● EXERCISE DESCRIPTION
Without reproducing any image, print the listing below exactly.
↓↓↓
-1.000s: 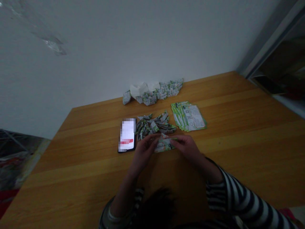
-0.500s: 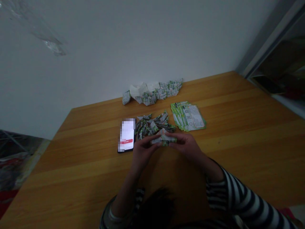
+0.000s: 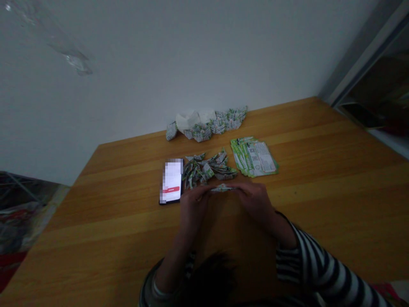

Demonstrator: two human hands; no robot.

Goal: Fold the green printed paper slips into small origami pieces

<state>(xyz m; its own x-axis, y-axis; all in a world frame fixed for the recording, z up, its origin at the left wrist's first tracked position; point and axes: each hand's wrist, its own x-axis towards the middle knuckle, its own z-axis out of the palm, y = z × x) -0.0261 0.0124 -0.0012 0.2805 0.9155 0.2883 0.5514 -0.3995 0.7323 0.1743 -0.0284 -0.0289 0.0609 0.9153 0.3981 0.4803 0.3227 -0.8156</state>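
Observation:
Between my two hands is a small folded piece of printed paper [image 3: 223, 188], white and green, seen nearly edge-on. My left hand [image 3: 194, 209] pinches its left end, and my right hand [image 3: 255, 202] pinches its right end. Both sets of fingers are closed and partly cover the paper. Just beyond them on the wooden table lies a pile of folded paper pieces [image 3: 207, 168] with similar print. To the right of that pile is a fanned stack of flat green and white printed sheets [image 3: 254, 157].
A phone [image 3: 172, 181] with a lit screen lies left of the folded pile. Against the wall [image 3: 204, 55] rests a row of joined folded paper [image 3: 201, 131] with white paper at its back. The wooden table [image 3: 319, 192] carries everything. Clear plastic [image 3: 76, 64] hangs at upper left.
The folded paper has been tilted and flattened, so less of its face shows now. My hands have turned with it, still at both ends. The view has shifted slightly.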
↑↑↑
● COMPLETED TASK
-1.000s: 
-0.500s: 
+0.000s: 

Demonstrator: two human hands; no robot.

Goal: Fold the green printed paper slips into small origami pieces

<state>(xyz m; its own x-axis, y-axis; all in a world frame fixed for the recording, z up, its origin at the left wrist's first tracked position; point and axes: each hand's wrist, its own x-axis towards the middle knuckle, its own z-axis out of the palm, y = z × x) -0.0261 0.0124 -0.0012 0.2805 0.9155 0.2883 0.5514 -0.3995 0.7323 0.1743 -0.0284 -0.0289 0.0609 0.9153 0.3981 0.4803 0.3227 -0.8156</state>
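Observation:
Between my two hands is a small folded piece of printed paper [image 3: 223, 188], white and green, seen nearly edge-on. My left hand [image 3: 194, 209] pinches its left end, and my right hand [image 3: 255, 202] pinches its right end. Both sets of fingers are closed and partly cover the paper. Just beyond them on the wooden table lies a pile of folded paper pieces [image 3: 207, 168] with similar print. To the right of that pile is a fanned stack of flat green and white printed sheets [image 3: 254, 157].
A phone [image 3: 172, 181] with a lit screen lies left of the folded pile. Against the wall [image 3: 204, 55] rests a row of joined folded paper [image 3: 201, 131] with white paper at its back. The wooden table [image 3: 319, 192] carries everything. Clear plastic [image 3: 76, 64] hangs at upper left.
The folded paper has been tilted and flattened, so less of its face shows now. My hands have turned with it, still at both ends. The view has shifted slightly.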

The work for this exercise is now done.